§ **Recorded information**
###
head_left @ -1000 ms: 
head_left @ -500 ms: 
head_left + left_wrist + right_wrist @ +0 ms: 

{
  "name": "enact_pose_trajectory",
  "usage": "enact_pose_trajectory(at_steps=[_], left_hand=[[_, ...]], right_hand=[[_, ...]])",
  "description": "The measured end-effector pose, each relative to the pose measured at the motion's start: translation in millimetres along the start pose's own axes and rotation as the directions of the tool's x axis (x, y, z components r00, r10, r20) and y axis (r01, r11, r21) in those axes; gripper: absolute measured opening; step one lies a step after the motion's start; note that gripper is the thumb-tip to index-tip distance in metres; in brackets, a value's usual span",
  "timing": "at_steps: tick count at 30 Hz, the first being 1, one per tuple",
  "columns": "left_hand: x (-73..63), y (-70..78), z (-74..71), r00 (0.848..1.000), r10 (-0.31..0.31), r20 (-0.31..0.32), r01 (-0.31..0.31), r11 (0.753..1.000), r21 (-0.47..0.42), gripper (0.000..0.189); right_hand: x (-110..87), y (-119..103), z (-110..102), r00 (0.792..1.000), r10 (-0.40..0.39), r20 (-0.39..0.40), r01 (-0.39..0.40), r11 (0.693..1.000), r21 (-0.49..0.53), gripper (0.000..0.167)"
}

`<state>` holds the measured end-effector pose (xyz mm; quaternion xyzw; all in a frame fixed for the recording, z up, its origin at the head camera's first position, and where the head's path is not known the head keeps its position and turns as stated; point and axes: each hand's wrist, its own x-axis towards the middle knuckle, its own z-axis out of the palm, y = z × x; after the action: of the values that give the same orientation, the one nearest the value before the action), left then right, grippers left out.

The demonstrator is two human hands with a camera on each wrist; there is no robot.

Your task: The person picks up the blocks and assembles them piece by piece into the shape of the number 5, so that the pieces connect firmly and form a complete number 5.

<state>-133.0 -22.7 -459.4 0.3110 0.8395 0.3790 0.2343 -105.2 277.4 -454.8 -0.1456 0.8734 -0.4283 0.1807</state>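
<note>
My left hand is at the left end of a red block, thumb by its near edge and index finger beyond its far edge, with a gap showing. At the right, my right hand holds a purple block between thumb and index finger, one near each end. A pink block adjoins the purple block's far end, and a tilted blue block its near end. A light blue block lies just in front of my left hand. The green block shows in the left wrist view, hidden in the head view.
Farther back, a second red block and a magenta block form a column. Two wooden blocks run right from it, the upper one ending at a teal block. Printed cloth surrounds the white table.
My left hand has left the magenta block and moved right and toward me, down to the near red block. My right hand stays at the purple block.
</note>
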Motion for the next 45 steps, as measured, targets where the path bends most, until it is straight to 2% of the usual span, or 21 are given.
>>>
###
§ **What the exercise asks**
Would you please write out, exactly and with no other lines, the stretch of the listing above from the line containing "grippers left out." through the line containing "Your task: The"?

§ **Output for this task**
`<state>` holds the measured end-effector pose (xyz mm; quaternion xyzw; all in a frame fixed for the recording, z up, its origin at the head camera's first position, and where the head's path is not known the head keeps its position and turns as stated; point and axes: each hand's wrist, its own x-axis towards the middle knuckle, its own z-axis out of the palm, y = z × x; after the action: of the values that give the same orientation, the one nearest the value before the action), left then right, grippers left out.

The demonstrator is two human hands with a camera on each wrist; there is no robot.

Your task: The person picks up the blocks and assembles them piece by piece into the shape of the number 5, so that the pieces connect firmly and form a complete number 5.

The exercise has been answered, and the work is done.